Lo descrito se podía atribuir a una casualidad pero los Bustos se enteraron de una aparente confesión de Carrasco, quien ante una o más personas habría revelado: "Yo lo maté" (en referencia al Tilo). A la vez, habría deslizado que se trató de un crimen por encargo.
Los comentarios llegaron a oídos de Pichún y sus hijos y no pudieron evitar hacer conjeturas. "¿Por qué insistía tanto el joven en alquilarle a Adelina?", fue la pregunta que surgió del grupo familiar en los últimos días.
Aunque los allegados a Bustos presumen quién habría pagado para matarlo, prefieren esperar la actuación de la justicia cipoleña. "Todos mis hijos quieren saber lo sucedido y me preguntan sobre lo que hace la justicia, porque quieren que salga a la luz", indicó Pichún.
Adelina es madre de cuatro hijas mujeres y un varón. Con dolor, explicó que al Tilo "lo mataron y lo dejaron tirado. La Policía Federal se dio cuenta de lo sucedido cuando pasó por el lugar. A mí me avisaron recién a las 9 de la noche".
Por otra parte, se mostró molesta porque la moto en que se movilizaba la víctima fue secuestrada por la Policía de Fernández Oro y sólo permaneció un tiempo en la unidad. Pichún aseguró que "fui a comprar frente a la comisaría y ya no la veo, estaba en ese lugar".

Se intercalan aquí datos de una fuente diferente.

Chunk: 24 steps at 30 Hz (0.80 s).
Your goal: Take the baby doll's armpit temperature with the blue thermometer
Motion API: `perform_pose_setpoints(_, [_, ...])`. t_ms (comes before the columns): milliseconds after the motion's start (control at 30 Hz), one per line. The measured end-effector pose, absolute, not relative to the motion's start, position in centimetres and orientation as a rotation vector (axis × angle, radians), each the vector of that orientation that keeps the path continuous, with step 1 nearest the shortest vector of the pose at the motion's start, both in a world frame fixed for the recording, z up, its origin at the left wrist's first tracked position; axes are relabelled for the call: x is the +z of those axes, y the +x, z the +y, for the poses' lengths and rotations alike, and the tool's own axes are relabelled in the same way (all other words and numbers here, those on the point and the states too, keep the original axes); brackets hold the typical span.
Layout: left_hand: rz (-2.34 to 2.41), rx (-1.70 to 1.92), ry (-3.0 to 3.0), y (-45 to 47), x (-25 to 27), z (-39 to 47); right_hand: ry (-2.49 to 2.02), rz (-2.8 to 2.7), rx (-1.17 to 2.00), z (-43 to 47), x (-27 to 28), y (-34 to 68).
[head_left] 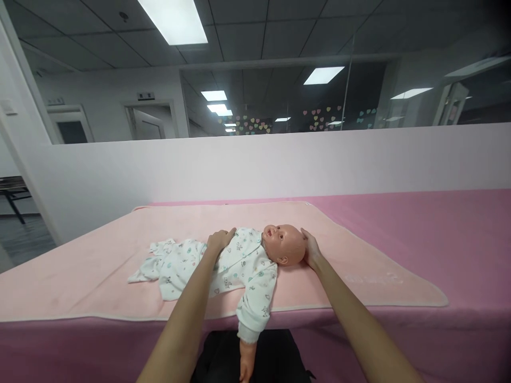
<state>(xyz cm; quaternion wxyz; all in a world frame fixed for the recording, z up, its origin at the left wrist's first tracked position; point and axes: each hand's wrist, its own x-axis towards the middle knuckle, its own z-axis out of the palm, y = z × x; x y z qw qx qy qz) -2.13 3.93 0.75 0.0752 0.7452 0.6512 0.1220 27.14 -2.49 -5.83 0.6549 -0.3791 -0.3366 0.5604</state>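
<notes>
A baby doll (pixel 284 246) lies on its back across a peach towel, head to the right and legs to the left. It wears a white outfit (pixel 243 260) with a small coloured print. Its near arm hangs over the table's front edge, the bare doll hand (pixel 247 359) showing below the cuff. My left hand (pixel 221 240) grips the doll's far side at the waist, most fingers hidden behind it. My right hand (pixel 311 249) is cupped against the crown of the doll's head, with some fingers out of sight behind and under it.
The peach towel (pixel 359 266) is spread over a pink table cover (pixel 459 250). Behind the table runs a low white wall (pixel 279 165) with glass above, decorated with heart stickers. A dark table (pixel 14 186) stands at far left.
</notes>
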Motion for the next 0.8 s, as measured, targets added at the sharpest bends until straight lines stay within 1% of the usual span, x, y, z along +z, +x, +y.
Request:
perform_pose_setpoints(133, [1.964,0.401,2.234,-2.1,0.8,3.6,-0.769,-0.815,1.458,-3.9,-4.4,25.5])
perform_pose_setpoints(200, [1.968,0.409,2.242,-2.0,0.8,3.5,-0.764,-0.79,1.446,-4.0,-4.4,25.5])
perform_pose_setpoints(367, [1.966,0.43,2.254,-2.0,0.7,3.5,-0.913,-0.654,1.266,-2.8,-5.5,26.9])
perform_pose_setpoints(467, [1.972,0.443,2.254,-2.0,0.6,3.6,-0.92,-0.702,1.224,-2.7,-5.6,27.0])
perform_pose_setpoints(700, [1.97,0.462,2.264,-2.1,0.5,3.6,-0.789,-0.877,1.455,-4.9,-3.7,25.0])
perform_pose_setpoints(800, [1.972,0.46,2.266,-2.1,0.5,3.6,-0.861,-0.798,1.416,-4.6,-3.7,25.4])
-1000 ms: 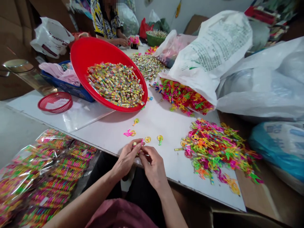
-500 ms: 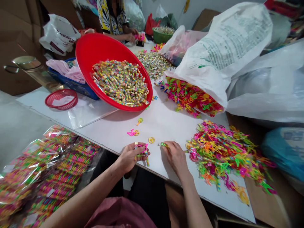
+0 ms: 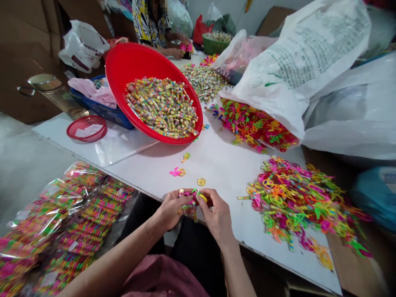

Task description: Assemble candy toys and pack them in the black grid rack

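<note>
Pink and green plastic: small bundle of openwork pieces with striped tubes [image 3: 187,194], located at the near table edge, directly between the two hands. Set roughly crosswise, from left fingers toward right, with one pale tube end [image 3: 195,217] pointing down below; full long axis hidden by fingers. Gripped in the left hand [image 3: 171,210], with the thumb pressed on top. Immediately to the right, beside or touching the bundle (cannot tell which), yellow rounded plastic piece [image 3: 203,198], pinched between thumb and bent fingers of the right hand [image 3: 218,215].

Just beyond the fingertips, flat and nearer to the right hand: yellow spoked plastic wheel [image 3: 201,182]. Farther out, toward the left: pink plastic piece with a yellow wheel [image 3: 177,171]. Noted beneath: smooth white tabletop [image 3: 216,163].

Well to the right, on the right hand's side: loose, tangled heap of bright plastic pieces and striped tubes [image 3: 297,202]. Beyond the hands: glossy round red plastic basin [image 3: 123,68], tilted, containing short tubes in clear wrap [image 3: 163,109]; alongside, creased white sack with faded green print [image 3: 287,57], open toward the table and spilling multicoloured openwork pieces [image 3: 256,126]. At lower left, below table level: shiny clear packets of colourful pieces in rows [image 3: 83,222]
</note>
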Motion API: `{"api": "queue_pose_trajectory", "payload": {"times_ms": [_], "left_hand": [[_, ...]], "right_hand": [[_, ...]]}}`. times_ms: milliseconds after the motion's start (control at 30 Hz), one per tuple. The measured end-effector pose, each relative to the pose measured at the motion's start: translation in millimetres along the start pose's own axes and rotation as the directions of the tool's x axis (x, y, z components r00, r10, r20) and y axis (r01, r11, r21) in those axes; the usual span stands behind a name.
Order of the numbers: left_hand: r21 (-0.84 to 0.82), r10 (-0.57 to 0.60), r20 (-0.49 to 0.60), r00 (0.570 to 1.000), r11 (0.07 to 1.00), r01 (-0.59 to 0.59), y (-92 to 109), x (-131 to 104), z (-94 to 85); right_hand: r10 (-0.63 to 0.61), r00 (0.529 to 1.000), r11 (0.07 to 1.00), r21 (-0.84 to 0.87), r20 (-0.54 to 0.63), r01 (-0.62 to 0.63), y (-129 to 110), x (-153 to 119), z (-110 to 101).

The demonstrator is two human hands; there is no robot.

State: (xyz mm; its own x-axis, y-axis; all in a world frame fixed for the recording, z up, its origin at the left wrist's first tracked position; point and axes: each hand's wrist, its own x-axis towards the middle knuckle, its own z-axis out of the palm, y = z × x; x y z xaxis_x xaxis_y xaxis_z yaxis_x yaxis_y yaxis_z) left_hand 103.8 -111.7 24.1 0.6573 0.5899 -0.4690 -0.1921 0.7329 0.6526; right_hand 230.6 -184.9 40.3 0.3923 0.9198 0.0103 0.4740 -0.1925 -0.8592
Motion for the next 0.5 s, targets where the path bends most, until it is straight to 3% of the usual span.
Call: {"api": "queue_pose_trajectory", "payload": {"times_ms": [233, 500], "left_hand": [[-0.109, -0.039, 0.035, 0.999, 0.993, 0.043, -4.9, -2.4, 1.9], [-0.149, -0.030, 0.040, 0.999, 0.988, 0.035, -6.7, -5.5, 7.0]], "right_hand": [[-0.105, 0.992, 0.982, -0.162, -0.063, 0.094, -3.8, -11.2, 4.6], [-0.072, 0.994, 0.991, -0.118, -0.084, 0.062, -4.3, -16.5, 4.2]]}}
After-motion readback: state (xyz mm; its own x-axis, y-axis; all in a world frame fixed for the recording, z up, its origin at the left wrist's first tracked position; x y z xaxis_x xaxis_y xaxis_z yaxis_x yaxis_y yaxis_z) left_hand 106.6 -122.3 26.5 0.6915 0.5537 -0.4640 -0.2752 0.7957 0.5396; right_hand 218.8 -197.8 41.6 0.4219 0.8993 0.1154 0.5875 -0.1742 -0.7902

El Tilo vivía junto a su madre, en pareja y era padre de una niña de corta edad.
Inquietud
Los familiares de la víctima esperan una reunión con el fiscal Marcelo Gómez
Hay un dato fundamental del crimen de Eduardo Bustos que los investigadores conocen y que podría determinar la suerte de las pesquisas: el disparo mortal fue realizado con una pistola de calibre 45.
Una vaina servida fue secuestrada por Criminalística en el lugar del hecho y por este motivo se hicieron varios allanamientos para dar con el arma.
Ayer, los familiares de la víctima esperaban tener una charla con el fiscal Marcelo Gómez. Desde la detención de Carlos Andrés Carrasco, de 23 años, y los posteriores comentarios sobre su posible intervención en el asesinato del 24 de febrero, no duermen tranquilos. "Yo no ando bien, pero quiero que el fiscal Gómez nos diga si dijo algo sobre el crimen de mi hijo", destacó Pichún.